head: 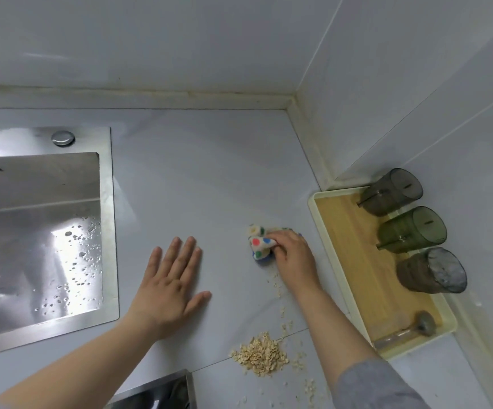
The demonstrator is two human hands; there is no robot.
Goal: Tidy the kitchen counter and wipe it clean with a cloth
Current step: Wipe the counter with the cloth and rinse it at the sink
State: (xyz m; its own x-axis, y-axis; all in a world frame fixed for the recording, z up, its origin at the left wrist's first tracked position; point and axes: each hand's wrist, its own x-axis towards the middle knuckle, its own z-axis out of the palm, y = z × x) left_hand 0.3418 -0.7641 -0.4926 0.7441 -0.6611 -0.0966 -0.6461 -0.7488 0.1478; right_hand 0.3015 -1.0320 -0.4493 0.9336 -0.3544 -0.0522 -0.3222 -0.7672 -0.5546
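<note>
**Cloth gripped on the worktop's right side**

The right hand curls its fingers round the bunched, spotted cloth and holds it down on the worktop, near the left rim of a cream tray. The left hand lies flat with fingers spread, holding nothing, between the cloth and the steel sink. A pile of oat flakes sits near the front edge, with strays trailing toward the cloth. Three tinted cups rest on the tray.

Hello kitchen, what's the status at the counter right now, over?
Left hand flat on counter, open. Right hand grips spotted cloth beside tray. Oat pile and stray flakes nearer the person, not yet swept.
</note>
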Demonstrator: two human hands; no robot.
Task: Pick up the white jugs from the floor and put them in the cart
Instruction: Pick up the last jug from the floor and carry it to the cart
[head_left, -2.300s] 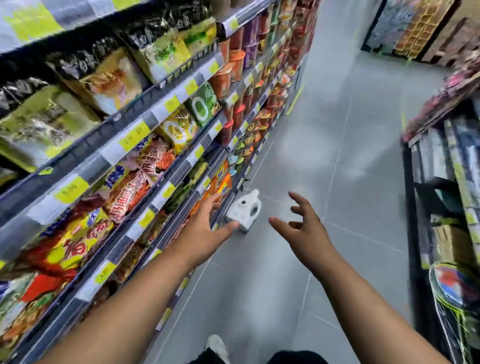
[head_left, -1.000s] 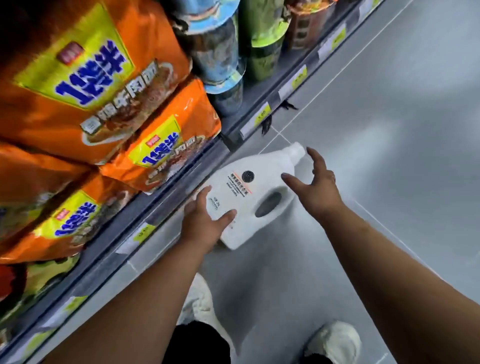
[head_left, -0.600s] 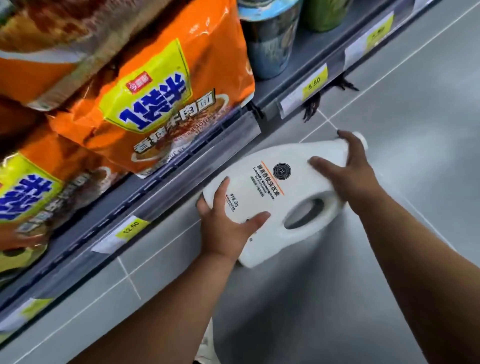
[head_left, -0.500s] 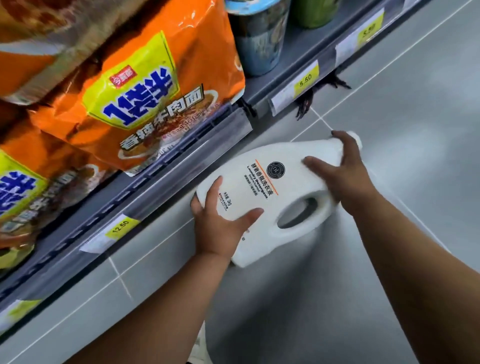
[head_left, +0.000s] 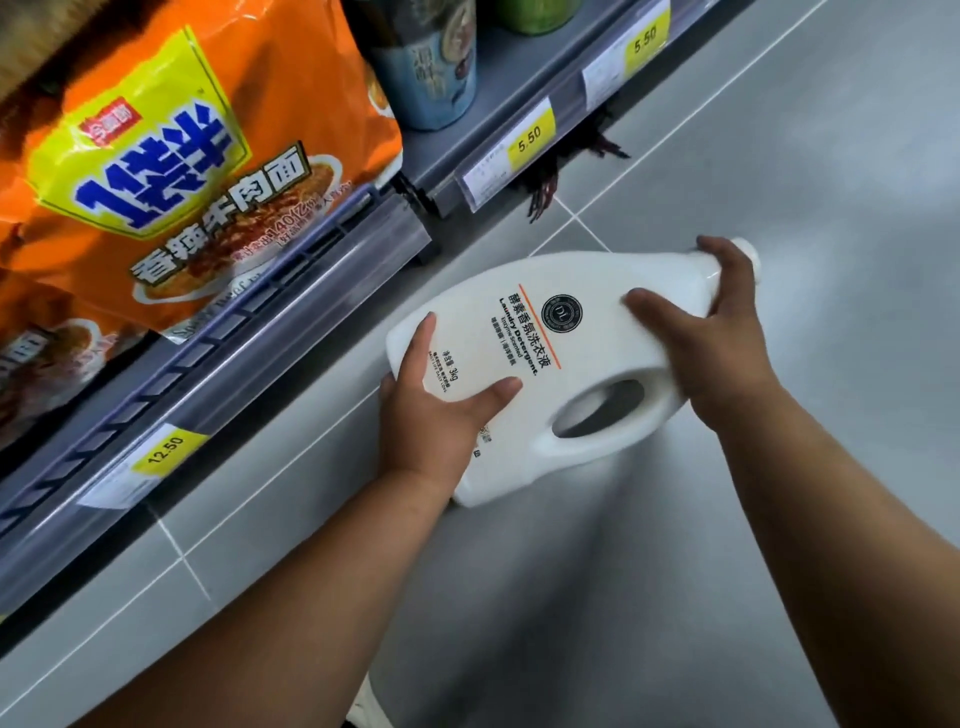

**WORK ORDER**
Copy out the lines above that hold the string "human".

**RESPONSE BOX**
The demonstrator is two human hands; there is no robot.
Demonstrator: two human hands; no robot.

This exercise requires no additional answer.